Do you need work experience for a master’s program?

Matt Clemons, Assistant Dean of Admissions at Duke University’s Fuqua School of Business, and Rebecca Pignot, Head of Admissions at EU Business School, speak about the pros and cons of having work experience before applying for a master’s program.

In short

Big decisions

Making decisions about your career is never easy. Often, fresh graduates have doubts about whether to continue studying right after their bachelor’s or to start working and do a master’s later. There can be several reasons why you should do a master’s instead of working: you have more energy and you’re younger, you’re more resolute when it comes to decision-making… 

But one question remains: Is industry experience a prerequisite for doing a master’s program? This question becomes more relevant when you consider a business school. Whether you want to develop your business acumen with a master’s program or do a specialized master’s, you’ll need to consider your work experience. Let’s find out! 

To work or not to work?

It’s important to note there are quite a few schools that require little or no work experience for a master’s degree – such as Duke University’s Fuqua School of Business. As their Assistant Dean of Admissions, Matt Clemons says, “We have two one-year specialized master’s programs. They are both described as pre-professional programs, meaning that you do not have to have previous experience to enroll.” (01:36) 

Rebecca Pignot, Head of Admissions at EU Business School, adds, “For the master’s program, we are actually eager to welcome students who don’t have work experience. This is because we really welcome what our students can bring to the table for the master’s program.” (08:09)

Master’s programs can provide you with the right foundation for working in any industry. Rebecca is enthusiastic when she talks about the advantages of not having any work experience before joining a master’s. She says, “I think one benefit is that you approach the subject maybe with a bit of an open mind. One thing that’s great about it is that they are fresh [and] they come to the table with no preconceived ideas about what a job might be, and that’s amazing for us because we are really looking to adapt with the times.” (08:53)

The value of non-business work experience

When you complete your bachelor’s, you already have gained specialized knowledge. With a master’s program, you carry these learnings into the business world. Master’s programs at Fuqua School of Business are designed to develop self-awareness and self-confidence in young professionals. Therefore, it doesn’t matter which background you come from, or if you have non-business work experience. 

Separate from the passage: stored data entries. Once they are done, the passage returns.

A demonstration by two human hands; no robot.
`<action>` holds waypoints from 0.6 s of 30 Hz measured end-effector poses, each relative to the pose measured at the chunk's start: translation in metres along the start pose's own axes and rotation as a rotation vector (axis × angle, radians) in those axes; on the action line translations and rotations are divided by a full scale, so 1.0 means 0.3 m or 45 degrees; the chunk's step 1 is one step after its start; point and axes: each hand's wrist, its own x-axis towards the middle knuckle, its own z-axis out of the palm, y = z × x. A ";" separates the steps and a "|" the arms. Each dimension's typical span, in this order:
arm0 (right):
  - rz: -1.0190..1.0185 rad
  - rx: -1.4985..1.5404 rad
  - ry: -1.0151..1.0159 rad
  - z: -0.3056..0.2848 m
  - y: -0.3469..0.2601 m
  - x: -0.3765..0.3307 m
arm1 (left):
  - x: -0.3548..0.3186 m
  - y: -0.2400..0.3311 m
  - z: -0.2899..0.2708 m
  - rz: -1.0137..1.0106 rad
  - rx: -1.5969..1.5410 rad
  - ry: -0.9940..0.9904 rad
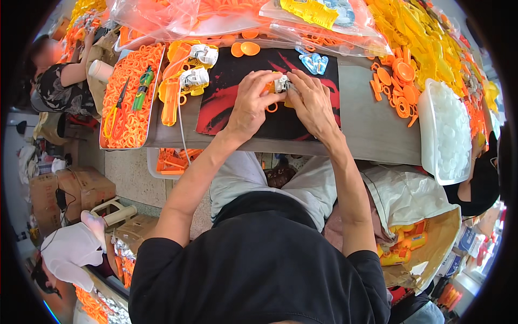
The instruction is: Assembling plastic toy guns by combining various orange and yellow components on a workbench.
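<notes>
Both hands meet over a black and red mat [226, 97] on the grey table [372, 129]. My left hand [250, 102] and my right hand [312, 102] pinch a small white and orange plastic part [280, 85] between the fingertips. An orange ring [272, 107] lies just under my left fingers. Pale blue clear parts [314, 63] rest on the mat's far edge, past my right hand.
A tray of orange rings [132, 92] with scissors and a green tool stands at left. Orange and white assembled pieces [189, 75] lie beside the mat. A white tub of clear caps [448, 129] sits at right, with yellow and orange parts behind. Other people work at left and right.
</notes>
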 end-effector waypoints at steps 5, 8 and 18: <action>0.028 -0.042 0.045 0.029 -0.002 -0.009 | 0.007 0.025 -0.014 0.124 0.252 0.003; 0.048 -0.005 0.080 0.037 -0.002 -0.016 | -0.023 0.052 -0.032 -0.004 0.257 0.026; 0.050 0.022 0.005 0.010 -0.006 -0.017 | -0.088 0.191 0.079 0.251 0.425 -0.284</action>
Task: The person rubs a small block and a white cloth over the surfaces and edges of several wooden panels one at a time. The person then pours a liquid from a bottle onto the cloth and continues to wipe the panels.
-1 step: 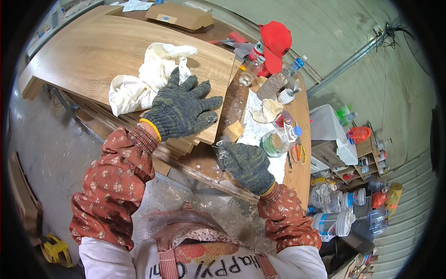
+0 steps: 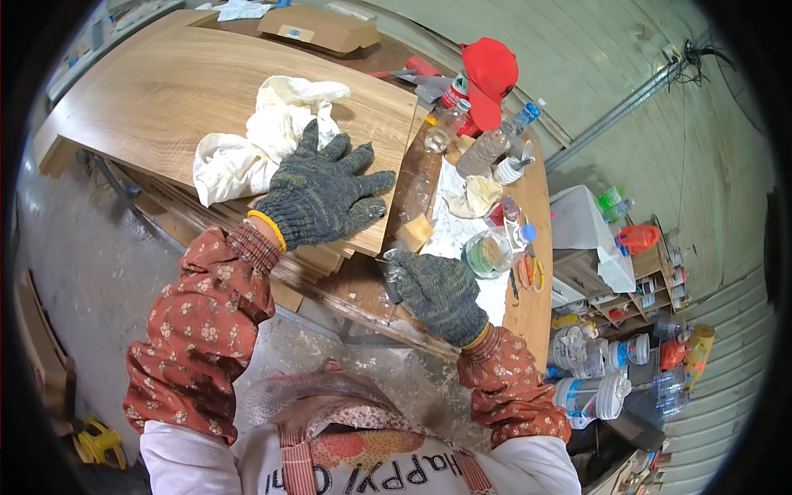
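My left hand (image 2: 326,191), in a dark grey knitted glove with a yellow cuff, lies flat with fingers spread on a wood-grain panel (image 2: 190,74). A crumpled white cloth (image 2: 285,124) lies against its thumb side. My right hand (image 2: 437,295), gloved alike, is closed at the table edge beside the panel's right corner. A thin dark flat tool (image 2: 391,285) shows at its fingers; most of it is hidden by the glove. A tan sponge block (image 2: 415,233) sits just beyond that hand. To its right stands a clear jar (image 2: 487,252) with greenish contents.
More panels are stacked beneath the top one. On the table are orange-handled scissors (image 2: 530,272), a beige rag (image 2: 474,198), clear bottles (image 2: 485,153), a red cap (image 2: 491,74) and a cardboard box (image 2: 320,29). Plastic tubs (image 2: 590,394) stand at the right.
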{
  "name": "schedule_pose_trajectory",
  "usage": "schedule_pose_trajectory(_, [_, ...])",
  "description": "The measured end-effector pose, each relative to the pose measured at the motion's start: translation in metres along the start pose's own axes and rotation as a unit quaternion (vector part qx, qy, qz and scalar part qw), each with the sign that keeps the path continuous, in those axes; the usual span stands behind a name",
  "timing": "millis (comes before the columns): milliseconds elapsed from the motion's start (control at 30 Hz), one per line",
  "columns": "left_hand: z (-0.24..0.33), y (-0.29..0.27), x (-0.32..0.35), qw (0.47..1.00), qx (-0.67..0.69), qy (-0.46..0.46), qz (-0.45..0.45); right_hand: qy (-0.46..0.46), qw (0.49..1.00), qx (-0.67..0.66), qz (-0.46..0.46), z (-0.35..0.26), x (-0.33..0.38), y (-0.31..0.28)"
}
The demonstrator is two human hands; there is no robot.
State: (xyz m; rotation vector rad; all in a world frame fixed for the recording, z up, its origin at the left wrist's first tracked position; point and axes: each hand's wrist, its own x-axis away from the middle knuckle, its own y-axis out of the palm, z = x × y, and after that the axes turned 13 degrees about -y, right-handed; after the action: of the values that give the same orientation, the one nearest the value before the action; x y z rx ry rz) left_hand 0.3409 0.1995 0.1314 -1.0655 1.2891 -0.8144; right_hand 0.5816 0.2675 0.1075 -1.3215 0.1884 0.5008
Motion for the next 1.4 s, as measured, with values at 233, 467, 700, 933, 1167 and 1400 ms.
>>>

Matt explains, “We have no issues with people who either don’t have an undergraduate background in business or economics or finance. If you have a business background, that’s great – your learning curve is going to be a little less steep but part of the magic of some of those programs as well is bringing together people with different backgrounds and putting them into groups because we run a team-oriented program.” (09:54)  

Master programs at both these schools are designed to be hands-on, giving an experiential learning experience where students do not necessarily have to draw from the context of any past professional experience in order to enrich their learning process. Thus, students coming from different backgrounds are encouraged to apply to these schools. “We are really eager to welcome students with diverse backgrounds because we at EU Business School feel that business overlaps with everything, with every subject,” Rebecca elaborates. “It’s really more for their own comfort and the academic level of the program to make sure that they have the experience that helps them succeed.” (15:50)

Defining success

The key to success is to become proactive in every field of study. Ultimately, you should take responsibility for your own grad school experience. Of course, being aware of the program requirements and adhering to timelines is important, but the most crucial thing in order to attain success is to focus on what you want to achieve. It is about having the right skill set as well as the right mindset. 

The Career Management Center at Fuqua School of Business helps students think strategically about their future. As Matt Clemons points out, “We at the Career Management Center do not place candidates for jobs. We help manage your career journey. Over 90% of our graduates within six months are employed.” (19:54) 

Applying & beyond: Final words

If you are considering postgraduate studies, you’ll first need to craft a successful master’s application. Though it takes time and effort, this application process is part of your lifelong learning. Stressing the importance of the application process, Matt says, “My advice is: just apply! The worst that can happen is that you are not admitted to the program. You can always go find a job and then re-apply. We do not have any negative opinion about the people who are not admitted.” (23:02)

With a master’s degree from schools like Fuqua School of Business, you also have the opportunity to build great networks. Needless to say, networking is one of the most valuable tools to boost your future. “You are here to get an education and we want you to do well but at the same time, we want you to develop relationships and network because that’s going to be really enduring over time for sure,” Matt confirms. (27:32) 

As we’ve seen, work experience isn’t completely necessary for a master’s program. However, it is always helpful to have it. It can help you stand out from the crowd, your application will have more context, and if you don’t have full-time work experience then an internship can be handy, too! Overall, this shows to the admissions committee – even when it’s not a prerequisite – that you have been proactive and you are battle-tested. In this world of uncertainties, remember: nothing goes to waste!